One of the main conclusions in the new investigation is that gas giants tend to gather around their parent stars, which means that, even though they are formed very far away from the cosmic object, they draw closer with time.

The data was derived from studies of a system that was observed using the Kepler space telescope, which managed to detect three planets orbiting a star located some 2,300 light-years away from Earth.

Two of these newly-found planets are gas giants, about the size of Saturn, whereas the third one is smaller, and probably orbiting its star a lot closer than its “peers.”

In fact, measurements indicate that the third exoplanet revolves around its star so close and fast that a year there lasts for about 1.6 Earth days.

The entire planetary system is known as Kepler-9, and astronomers are now considering it to be the key to understanding planetary system formation throughout the Universe.

At this time, all of the three exoplanets in the system could fit inside the orbit of Mercury. “It's safe to say that they did migrate because they ended up in this very special set of orbits,” expert Alycia Weinberger explains.

“The likely candidate for how that migration happened is interaction between these planets and the original disk of material – the gas out of which they formed,” adds the scientist, who is based at the Carnegie Institution of Washington Department of Terrestrial Magnetism.

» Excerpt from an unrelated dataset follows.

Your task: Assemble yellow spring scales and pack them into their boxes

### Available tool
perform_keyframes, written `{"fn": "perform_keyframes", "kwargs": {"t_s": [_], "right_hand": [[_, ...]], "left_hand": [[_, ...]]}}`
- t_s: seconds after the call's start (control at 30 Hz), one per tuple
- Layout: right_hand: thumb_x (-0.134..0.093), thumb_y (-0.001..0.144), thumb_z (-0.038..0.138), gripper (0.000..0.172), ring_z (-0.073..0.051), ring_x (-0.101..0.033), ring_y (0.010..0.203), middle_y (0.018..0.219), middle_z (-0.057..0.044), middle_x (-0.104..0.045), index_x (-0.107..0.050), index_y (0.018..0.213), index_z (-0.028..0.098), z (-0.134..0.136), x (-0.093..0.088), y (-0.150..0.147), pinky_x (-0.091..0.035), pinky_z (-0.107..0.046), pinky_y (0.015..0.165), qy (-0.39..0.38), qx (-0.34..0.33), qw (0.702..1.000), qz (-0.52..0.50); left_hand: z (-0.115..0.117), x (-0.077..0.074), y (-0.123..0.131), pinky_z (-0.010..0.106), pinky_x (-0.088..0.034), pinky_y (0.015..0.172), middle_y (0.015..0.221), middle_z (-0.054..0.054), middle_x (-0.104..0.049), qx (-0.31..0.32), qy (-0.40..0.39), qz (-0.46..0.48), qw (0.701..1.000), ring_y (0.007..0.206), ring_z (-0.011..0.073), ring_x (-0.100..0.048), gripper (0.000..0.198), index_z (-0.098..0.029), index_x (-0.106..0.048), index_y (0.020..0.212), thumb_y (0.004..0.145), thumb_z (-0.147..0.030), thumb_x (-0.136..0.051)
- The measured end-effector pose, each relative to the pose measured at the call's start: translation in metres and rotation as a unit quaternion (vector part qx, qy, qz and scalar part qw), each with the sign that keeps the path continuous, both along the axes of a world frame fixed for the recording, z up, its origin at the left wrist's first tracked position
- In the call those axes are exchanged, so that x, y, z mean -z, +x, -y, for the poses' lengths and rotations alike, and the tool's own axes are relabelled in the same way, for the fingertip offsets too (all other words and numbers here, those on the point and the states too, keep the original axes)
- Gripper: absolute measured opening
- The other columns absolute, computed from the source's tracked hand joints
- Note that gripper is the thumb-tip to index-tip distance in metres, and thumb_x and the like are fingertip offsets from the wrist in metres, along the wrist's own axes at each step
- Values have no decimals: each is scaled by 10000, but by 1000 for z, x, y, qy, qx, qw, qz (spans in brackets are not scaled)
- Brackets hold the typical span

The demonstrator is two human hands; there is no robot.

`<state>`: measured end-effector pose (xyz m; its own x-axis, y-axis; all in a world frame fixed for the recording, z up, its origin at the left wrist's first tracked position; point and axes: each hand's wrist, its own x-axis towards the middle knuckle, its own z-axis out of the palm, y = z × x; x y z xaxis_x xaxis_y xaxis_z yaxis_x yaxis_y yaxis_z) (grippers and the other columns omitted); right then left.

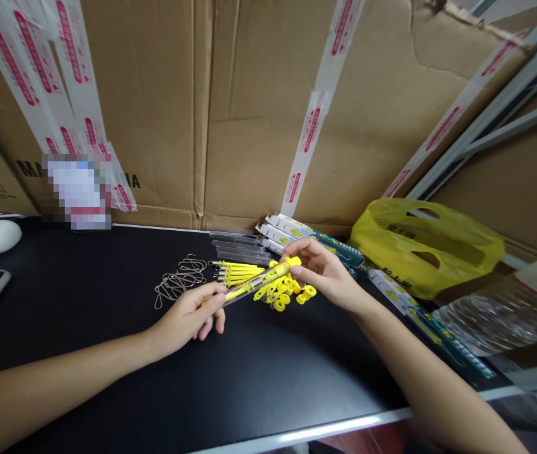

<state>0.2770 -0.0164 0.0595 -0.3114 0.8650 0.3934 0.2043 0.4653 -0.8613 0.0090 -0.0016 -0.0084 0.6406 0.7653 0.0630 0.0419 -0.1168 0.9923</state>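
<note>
A Light Pinch at Both Ends

From where I stand, the clear tube is held above the black table, slanting up toward the right hand, yellow parts showing through its wall. The left hand grips the lower end, thumb on top and fingers curled below; the right pinches the yellow end piece between thumb and fingertips. Whether that piece is fully seated, I can't tell.

To do this well, I'd say the left should steady the tube without squeezing hard, while the right works straight along its length; a sideways push could tilt the piece. The wrists should also clear the loose yellow caps, yellow rods and metal hooks nearby.
</note>
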Motion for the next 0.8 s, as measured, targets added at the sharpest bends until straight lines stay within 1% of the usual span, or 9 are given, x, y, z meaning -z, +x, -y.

“It will now take some work to try to figure out exactly how that was likely to happen in this system,” adds Weinberger, who holds an appointment as an astronomer at Carnegie.

“Planets can change locations or migrate due to interactions with the raw materials with which they are built,” Weinberger goes on to say.

Such studies would have been impossible without the Kepler space telescope, which was designed specifically to identify Earth-sized exoplanets around very distant stars.

“Kepler was designed and built to answer fundamental questions,” Weinberger reveals, quoted by Space.

“We want to know what types of planetary systems there are; what is common amongst the various systems; whether there are any special conditions that result in Earth-like planets; whether the whole system of planet formation is robust and common,” she concludes.